For old-time Banco fans and newcomers alike, Transiberiana – which uses a cross-continental train journey as a metaphor for life – contains a variety of treasures. Tracks like La Discesa Dal Treno and L’Assalto Dei Lupi reach back into the spikey and technical chops of their original British contemporaries like Yes and Gentle Giant. The intervening years – not least the stratospheric developments in keyboard technologies – mean that songs such as I Ruderi Del Gulag and dark rocker Lo Sciamano have a bleaker, industrial and more contemporary sound. These are fascinating developments, but there’s also a lot to love in the softer, more Latin and jazzy elements. Campi di Fragole is almost impossibly romantic, a prog ‘bel canto’, that would not be out of place on a warm evening in Saint Mark’s Square, Venice.

Ultimately, it’s hard not to resist the way the Bancos manage to hold their sophisticated understanding of classic prog moves – the intro to Eterna Transiberiana might grace an early-70s Tull album – with a bold Latin willingness to play on the emotions. After its techy opening bars, Eterna Transiberiana becomes a sweet and affecting ballad.

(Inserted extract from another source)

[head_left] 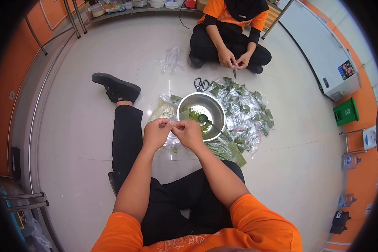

The stand-out Il Grande Bianco uses looped guitar and dancing keyboard work to mesmerising effect and creates a satisfying sense of space and wonder. It deserves to become a staple of their live set.

Perhaps the best testimony to Transsiberiana’s quality lies in the fact that the listener has no need to understand Italian to enjoy it. It is an album which transcends language. After losing two founding members in the 90s, it had looked like Banco Del Mutuo Soccoso had called it a day as a creative (if not a live) force. Transiberiana suggests otherwise. While the inclusion of two live tracks recorded in 2018, including the classic Metamorfosi, testify to their ongoing power as a live act, it’s fair to say that this album has reinvigorated the band. On the evidence of this offering, it’s tempting to ask Banco Del Mutuo Soccoso to go on ‘per sempre’.